Supplied information:
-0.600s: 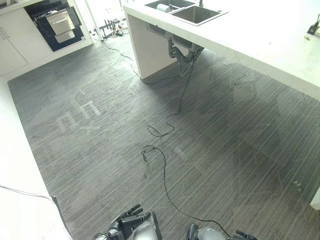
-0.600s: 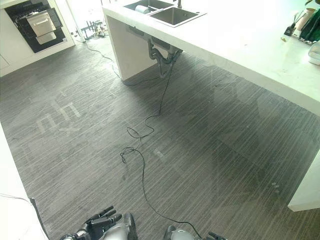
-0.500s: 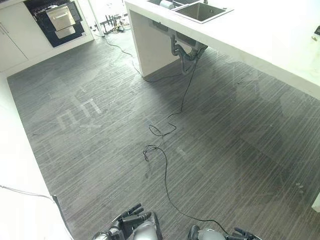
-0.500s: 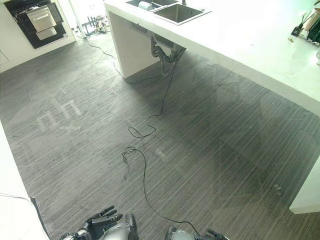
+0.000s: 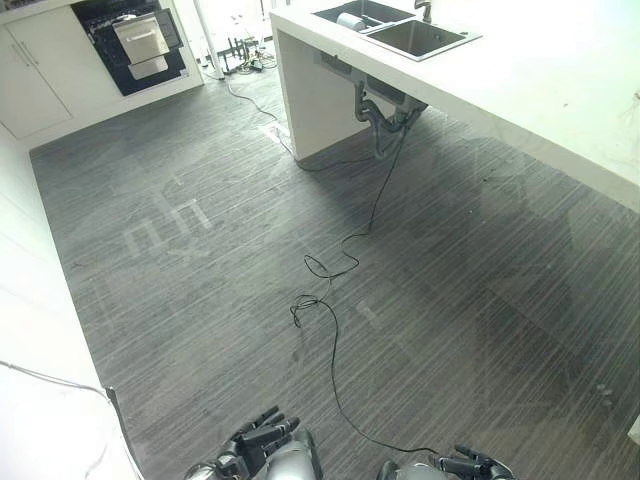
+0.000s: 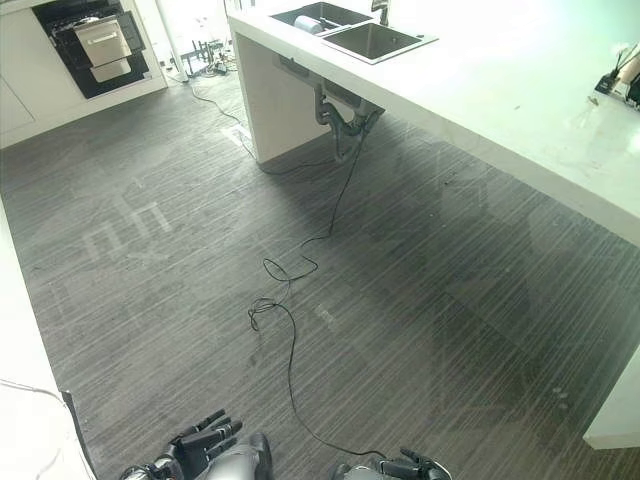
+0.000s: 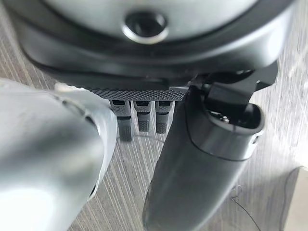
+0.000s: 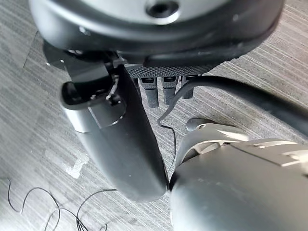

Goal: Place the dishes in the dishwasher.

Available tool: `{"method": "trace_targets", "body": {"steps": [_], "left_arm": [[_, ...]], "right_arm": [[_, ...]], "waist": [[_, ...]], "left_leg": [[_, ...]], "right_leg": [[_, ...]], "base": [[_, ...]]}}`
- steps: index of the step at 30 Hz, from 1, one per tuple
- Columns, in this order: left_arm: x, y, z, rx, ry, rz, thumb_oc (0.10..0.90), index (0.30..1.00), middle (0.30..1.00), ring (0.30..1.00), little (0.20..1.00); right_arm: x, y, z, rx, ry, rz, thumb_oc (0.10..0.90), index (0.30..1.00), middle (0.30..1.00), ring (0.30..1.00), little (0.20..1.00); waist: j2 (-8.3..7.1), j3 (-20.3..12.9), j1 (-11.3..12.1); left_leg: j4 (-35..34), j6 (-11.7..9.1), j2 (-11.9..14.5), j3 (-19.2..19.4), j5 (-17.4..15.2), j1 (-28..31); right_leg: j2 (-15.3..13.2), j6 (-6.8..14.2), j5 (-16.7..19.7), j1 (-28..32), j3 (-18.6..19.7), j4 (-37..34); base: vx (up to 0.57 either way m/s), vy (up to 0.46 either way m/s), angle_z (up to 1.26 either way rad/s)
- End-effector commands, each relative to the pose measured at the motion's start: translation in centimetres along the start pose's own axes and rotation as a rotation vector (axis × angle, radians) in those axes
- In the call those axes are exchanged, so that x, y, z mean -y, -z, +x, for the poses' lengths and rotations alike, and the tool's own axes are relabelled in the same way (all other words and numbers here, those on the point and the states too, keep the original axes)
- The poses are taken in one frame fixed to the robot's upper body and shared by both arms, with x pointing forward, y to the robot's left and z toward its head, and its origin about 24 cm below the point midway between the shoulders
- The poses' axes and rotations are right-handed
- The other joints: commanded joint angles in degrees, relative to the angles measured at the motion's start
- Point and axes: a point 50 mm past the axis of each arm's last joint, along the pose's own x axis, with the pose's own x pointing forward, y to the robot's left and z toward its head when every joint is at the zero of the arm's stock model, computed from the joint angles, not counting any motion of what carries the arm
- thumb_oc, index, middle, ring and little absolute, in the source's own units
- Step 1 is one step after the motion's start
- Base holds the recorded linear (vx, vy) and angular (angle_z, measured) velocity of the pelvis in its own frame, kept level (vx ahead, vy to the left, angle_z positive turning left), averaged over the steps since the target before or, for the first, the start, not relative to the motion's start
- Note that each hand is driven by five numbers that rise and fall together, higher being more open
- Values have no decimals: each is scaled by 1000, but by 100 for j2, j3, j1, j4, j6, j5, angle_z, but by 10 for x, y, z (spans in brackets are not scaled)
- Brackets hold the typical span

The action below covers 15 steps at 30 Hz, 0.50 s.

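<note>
Both hands hanging empty over open floor, dishwasher far off at 11 o'clock.

The left hand point(image 5: 262, 440) and the right hand point(image 5: 470, 466) are riding low at 6 o'clock with fingers relaxed and straight, holding nothing. The dishwasher point(image 5: 140, 40), its door standing open in the white cabinets point(image 5: 35, 90), is lying well apart from the fingers at 11 o'clock. A dish point(image 5: 351, 21) is sitting in the sink point(image 5: 415, 38) at 1 o'clock, set in the white counter point(image 5: 560, 80) whose edge is running along the right. Grey floor point(image 5: 220, 250) is stretching wide between, edged by a white surface point(image 5: 30, 330) at 9 o'clock.
</note>
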Motion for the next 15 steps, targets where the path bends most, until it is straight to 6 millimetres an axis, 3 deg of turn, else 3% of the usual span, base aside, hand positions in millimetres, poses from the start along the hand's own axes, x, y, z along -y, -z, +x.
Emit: {"method": "trace_targets", "body": {"steps": [1,6,10,13,15], "left_arm": [[2,60,-9,-240,15,55,800,900,900,900,900],[5,36,-2,-72,-64,160,800,900,900,900,900],[10,8,1,120,-118,253,800,900,900,900,900],[13,-3,2,185,-133,305,800,900,900,900,900],[18,-12,2,229,-150,439,800,900,900,900,900]], "right_arm": [[11,-5,-3,27,15,-17,800,900,900,900,900],[12,-8,-3,70,8,20,800,900,900,900,900],[5,-39,-5,269,-63,-1,800,900,900,900,900],[3,-49,-6,332,-81,-13,800,900,900,900,900],[0,-57,-8,381,-104,-15,800,900,900,900,900]], "waist": [[108,-151,-18],[134,-116,-4],[162,-126,-48],[171,-129,-55],[175,-130,-56]], "left_leg": [[-253,-349,-13,75,-359,-502],[-253,-369,-15,76,-317,-505],[-253,-379,-7,112,-300,-478],[-253,-377,-6,133,-292,-472],[-253,-376,-7,141,-294,-450]], "right_leg": [[159,363,-729,480,561,-229],[161,357,-711,510,539,-229],[165,363,-729,539,582,-229],[163,360,-738,557,594,-229],[169,356,-742,582,602,-229]], "base": [[0,0,0],[0,0,0],[0,0,0],[0,0,0],[16,8,0]]}}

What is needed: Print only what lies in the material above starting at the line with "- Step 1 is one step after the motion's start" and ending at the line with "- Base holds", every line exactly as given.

Result of the exercise:
- Step 1 is one step after the motion's start
- Base holds the recorded linear (vx, vy) and angular (angle_z, measured) velocity of the pelvis in its own frame, kept level (vx ahead, vy to the left, angle_z positive turning left), averaged over the steps since the target before or, for the first, the start, not relative to the motion's start

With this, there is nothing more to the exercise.